That "1" I wrote is the absolute location on the stack of this value. I can push values and pop values, but unless I pop this value, it's location will always be "1".
然而,它只是1",因为我们的堆栈开始时空.假设这一点有点粗鲁(因为如果堆栈不为空,它真的会咬你.Lua 文档确实有助于说明何时可以假设堆栈确实是空的,或者如果不是,堆栈上已经有什么了).因此,您可以使用相对位置.
However, it is only "1" because our stack started out empty. It's somewhat rude to assume this (as it can really bite you if the stack isn't empty. The Lua docs do helpfully state when you can assume the stack really is empty, or if its not, what is already on the stack). Therefore, you can use relative locations.
这就是-1"的含义:它是从堆栈的顶部开始的第一个堆栈索引.我们上面定义的 lua_pcall
函数将从堆栈中弹出 2 个项目(参数和函数),并压入 1 个项目(返回值或 NIL).因此,-1"将总是引用我们的返回值.
And that's what "-1" is: it is the first stack index from the top of the stack. Our lua_pcall
function as defined above will pop 2 items from the stack (the argument and the function), and push 1 item (the return value or NIL). Therefore, "-1" will always refer to our return value.
因此,我们检查堆栈索引-1"(堆栈顶部)是否为表.如果不是,则失败.如果是,那么我们可以解析我们的列表.

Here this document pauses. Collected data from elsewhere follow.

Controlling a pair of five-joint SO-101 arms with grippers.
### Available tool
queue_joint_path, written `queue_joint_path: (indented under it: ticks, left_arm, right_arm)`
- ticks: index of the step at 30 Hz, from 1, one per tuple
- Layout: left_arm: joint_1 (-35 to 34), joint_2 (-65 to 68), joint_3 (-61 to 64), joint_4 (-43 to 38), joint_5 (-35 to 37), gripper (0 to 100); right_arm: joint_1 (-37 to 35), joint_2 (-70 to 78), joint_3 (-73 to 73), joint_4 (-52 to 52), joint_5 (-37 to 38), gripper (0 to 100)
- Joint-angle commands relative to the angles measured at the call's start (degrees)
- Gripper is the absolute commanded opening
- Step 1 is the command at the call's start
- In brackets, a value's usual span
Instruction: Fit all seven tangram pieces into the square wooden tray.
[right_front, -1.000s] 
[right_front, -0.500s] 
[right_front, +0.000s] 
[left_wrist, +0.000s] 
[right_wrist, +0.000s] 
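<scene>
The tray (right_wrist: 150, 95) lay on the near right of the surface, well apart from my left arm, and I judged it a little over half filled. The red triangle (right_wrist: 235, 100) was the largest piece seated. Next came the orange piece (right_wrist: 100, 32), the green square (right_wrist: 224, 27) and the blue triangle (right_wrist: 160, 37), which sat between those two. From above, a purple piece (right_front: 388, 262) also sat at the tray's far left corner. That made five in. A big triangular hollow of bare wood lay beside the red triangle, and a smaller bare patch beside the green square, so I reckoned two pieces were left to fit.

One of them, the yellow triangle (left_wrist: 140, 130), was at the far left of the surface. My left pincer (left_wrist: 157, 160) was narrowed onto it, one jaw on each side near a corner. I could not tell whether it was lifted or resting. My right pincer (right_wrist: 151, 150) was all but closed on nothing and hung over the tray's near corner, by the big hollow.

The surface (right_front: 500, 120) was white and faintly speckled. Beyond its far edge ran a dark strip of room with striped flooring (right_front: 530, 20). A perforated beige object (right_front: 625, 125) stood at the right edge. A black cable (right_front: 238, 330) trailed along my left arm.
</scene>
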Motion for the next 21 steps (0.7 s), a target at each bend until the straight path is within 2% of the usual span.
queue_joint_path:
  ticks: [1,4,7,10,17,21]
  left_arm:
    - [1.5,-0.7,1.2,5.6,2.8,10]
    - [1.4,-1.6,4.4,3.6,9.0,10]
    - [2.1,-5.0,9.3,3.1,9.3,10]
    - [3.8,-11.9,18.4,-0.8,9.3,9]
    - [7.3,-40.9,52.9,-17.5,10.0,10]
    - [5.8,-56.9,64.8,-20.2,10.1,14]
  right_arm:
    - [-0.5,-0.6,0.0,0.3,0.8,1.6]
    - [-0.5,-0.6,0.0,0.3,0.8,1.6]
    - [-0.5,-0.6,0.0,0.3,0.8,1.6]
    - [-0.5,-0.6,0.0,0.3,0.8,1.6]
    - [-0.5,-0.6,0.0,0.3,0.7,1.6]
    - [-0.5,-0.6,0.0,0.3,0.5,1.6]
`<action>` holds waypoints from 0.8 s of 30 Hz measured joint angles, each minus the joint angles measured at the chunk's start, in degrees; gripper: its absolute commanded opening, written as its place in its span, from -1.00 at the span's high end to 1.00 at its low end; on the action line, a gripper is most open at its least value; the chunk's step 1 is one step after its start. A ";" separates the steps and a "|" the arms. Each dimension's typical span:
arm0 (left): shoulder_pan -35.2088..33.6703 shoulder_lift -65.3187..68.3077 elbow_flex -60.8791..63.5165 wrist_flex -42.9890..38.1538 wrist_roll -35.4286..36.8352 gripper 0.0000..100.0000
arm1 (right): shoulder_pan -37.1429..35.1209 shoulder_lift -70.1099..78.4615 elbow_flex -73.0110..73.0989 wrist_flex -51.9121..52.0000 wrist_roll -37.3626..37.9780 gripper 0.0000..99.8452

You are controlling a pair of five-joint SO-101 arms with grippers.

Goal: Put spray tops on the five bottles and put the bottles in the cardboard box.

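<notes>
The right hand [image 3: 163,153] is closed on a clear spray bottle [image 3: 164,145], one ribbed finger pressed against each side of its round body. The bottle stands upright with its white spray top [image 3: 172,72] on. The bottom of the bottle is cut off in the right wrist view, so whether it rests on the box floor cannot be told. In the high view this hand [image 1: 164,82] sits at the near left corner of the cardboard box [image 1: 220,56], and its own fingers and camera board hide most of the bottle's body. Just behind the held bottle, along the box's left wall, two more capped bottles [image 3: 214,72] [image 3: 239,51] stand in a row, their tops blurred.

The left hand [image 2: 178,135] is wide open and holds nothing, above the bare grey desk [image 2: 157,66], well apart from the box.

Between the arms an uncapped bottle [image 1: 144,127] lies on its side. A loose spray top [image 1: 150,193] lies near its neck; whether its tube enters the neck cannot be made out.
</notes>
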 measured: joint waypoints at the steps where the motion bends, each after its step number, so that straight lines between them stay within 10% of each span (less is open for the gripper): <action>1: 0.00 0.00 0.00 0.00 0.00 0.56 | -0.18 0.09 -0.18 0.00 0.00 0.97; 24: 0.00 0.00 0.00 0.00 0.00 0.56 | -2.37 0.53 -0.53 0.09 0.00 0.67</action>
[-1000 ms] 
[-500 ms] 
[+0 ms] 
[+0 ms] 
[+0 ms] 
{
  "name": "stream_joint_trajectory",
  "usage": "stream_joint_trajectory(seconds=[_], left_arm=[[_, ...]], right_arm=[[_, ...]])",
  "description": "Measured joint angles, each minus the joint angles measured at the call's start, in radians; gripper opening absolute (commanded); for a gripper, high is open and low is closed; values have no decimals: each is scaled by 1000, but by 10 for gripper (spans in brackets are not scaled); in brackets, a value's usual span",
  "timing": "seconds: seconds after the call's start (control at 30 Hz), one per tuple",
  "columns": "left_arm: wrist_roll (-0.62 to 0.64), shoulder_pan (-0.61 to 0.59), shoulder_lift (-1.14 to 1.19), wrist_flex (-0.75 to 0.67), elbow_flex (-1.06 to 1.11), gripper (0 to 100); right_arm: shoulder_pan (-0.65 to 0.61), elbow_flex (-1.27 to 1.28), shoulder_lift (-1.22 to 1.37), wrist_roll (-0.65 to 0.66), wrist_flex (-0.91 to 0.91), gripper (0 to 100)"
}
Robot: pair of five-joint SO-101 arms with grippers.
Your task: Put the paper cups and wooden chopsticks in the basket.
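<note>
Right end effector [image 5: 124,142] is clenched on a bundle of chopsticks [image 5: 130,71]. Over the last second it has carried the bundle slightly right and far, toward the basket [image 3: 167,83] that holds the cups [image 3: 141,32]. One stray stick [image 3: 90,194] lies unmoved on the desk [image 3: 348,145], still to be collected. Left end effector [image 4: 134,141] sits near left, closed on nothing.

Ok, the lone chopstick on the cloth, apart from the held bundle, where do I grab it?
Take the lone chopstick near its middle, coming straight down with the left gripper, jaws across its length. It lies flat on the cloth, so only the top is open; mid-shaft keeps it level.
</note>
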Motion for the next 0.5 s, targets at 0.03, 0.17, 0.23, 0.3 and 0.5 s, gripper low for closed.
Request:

Thus, we check to see if the stack index "-1" (the top of the stack) is a table. If it isn't, then fail. If it is, then we can parse our list.
这就是我们要进行列表解析的地方.第一步是获取列表中的项数:
And this is where we get to list parsing. The first step is to get the number of items in the list:
int len = lua_objlen(L, -1);
list_strings.reserve(len);
第二个只是一个细节,这样你就不会分配很多时间.您确切地知道该列表中将包含多少个字符串,因此您最好提前告知该列表,对吗?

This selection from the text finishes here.